A study by the University of Leicester in 2015, commissioned by the Ethical Trading Initiative, concluded that the majority of the city’s garment workers were paid below the National Minimum Wage, do not have employment contracts, and are subject to intense and unreasonable work practices.
In fact, the report states that the majority of workers in Leicester’s garment sector earn around £3 per hour (compared to a then National Minimum Wage rate of £6.50) and often receive wages cash in hand. And the total sum of underpaid wages for the East Midlands alone was estimated at £1 million per week.
Change Starts With Us
I couldn’t believe it.
For a decade I’d been looking out on the world of global sourcing and thinking that all of these problems only existed in developing countries, but here it all was happening just a couple of hours away from home.
Since the report was published, the spotlight has been very much on the garment industry in Leicester and actions have been taken.
There was plenty of subtle finger pointing between the retailers and the suppliers; retailers blamed unethical manufacturers and the factories blamed retailers for unethical prices. But I couldn’t stop thinking that there was so much more to it than that.
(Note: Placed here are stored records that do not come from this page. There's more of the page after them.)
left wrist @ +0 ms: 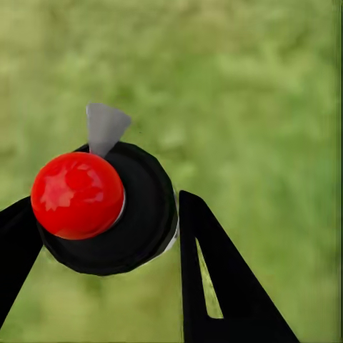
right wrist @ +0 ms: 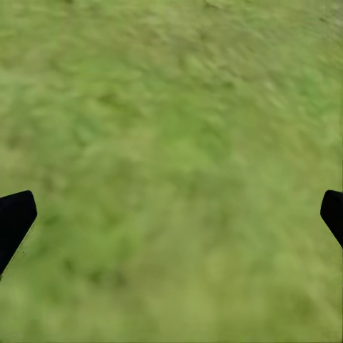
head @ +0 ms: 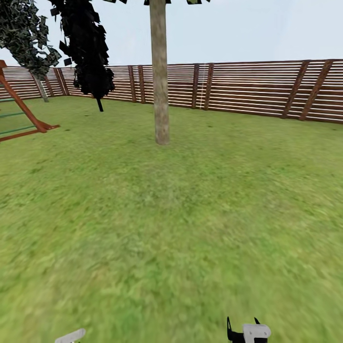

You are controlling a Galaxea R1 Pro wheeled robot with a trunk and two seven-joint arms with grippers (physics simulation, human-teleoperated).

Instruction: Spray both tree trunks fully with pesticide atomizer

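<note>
The left end effector [left wrist: 107, 236] is clenched on one black round atomizer with a red ball cap [left wrist: 107, 207]; the right end effector [right wrist: 171, 214] is spread, released, over green lawn [head: 190, 214]; one pale mottled tree trunk [head: 159, 71] stands ahead, before one brown slatted fence [head: 257, 88].

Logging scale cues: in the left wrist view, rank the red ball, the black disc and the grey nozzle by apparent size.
1. Black disc, largest.
2. Red ball, sitting over it and nearer the camera, so its size may be flattered.
3. Grey nozzle, smallest.
</note>
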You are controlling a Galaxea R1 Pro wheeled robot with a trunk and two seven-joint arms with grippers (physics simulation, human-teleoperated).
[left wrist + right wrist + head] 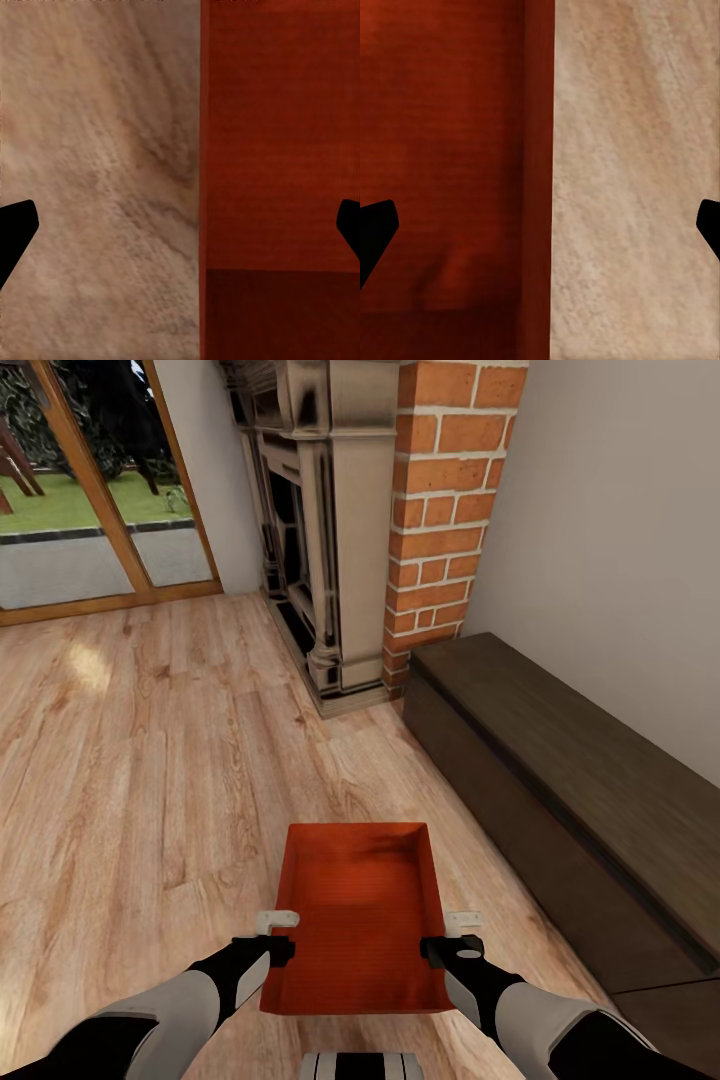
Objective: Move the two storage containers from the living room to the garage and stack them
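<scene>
We see the dark bench (590, 800) right of the orange-red container (360, 910), brick fireplace (440, 520) beyond. Our left gripper (277, 938) and right gripper (450, 938) stand spread, each straddling a container side wall over the wood floor (130, 760).

open planks (130, 760) left, bench (580, 800) blocking right

We see one orange-red storage container (360, 915), a low-walled rectangular tray with a flat ribbed bottom, open side up and empty, lying lengthwise ahead over the living room's light wood planks (150, 760), its side walls (277, 150) straight and plain (450, 150)
</scene>
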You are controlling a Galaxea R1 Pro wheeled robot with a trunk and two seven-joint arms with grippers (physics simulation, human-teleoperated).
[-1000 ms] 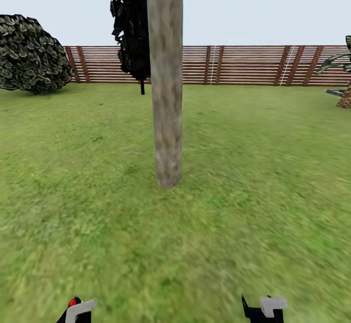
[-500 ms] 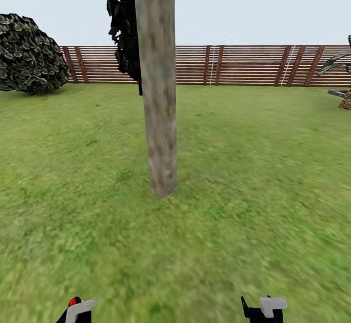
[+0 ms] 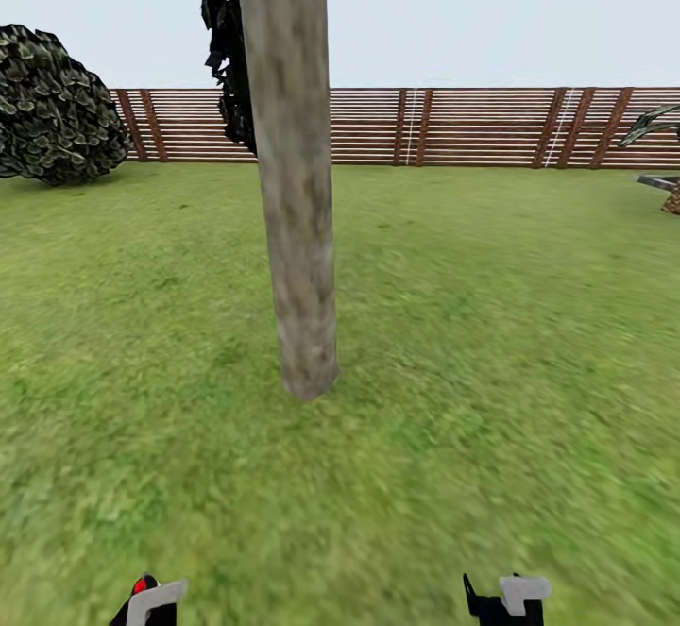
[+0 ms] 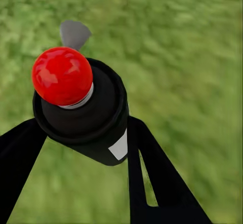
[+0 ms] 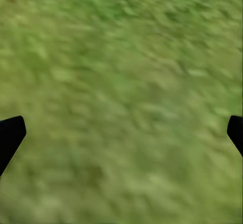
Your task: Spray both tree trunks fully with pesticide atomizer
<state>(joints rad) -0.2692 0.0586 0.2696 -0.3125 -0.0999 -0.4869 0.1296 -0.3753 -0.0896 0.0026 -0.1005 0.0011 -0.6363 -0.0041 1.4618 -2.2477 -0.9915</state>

Maybe fingers should be pointing at us, the consumers.
We rarely think about the true cost of our actions. We are demanding and careless. We’re frivolous and flamboyant. We want so much more than we actually need and we’re caught up in a whirlwind of mindless consumption we find it difficult to get out of.
And so as awful as the situation in Leicester was, or maybe still is, it has done something good for this country.
When problems are thousands of miles away from home in a country you’ve never been to, it’s a lot easier to ignore what’s going on, but when the problem lands on your own doorstep, you start to wake up.